RNAexinv is currently available on a Linux platform. Therefore, all preparations and compilations should be performed on a Linux platform with Java and "GNU CC" compiler installed. RNAexinv has all its components already compiled and may be used without any compilations, but it has some components written in C that in some architectures may not work.
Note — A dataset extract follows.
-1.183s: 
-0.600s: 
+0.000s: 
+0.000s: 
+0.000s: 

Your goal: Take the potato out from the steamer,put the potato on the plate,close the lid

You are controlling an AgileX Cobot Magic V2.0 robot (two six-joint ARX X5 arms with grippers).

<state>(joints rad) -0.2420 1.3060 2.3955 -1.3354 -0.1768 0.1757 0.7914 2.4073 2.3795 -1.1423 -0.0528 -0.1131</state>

In such a case, the Vienna RNA package should be downloaded from the web at http://www.tbi.univie.ac.at/~ivo/RNA/ webcite and compiled. After the compilation finishes, files: "RNAplot" and "RNAfold" should be copied from Vienna RNA to the "RNAexinvGUI\bin" directory. All files that are already in this directory should be overwritten. In order to compile RNAexinv, please go to the RNAexinvGUI\RNAexinv directory and run the make command. Copy the created RNAexinv executable to the RNAexinvGUI\bin directory.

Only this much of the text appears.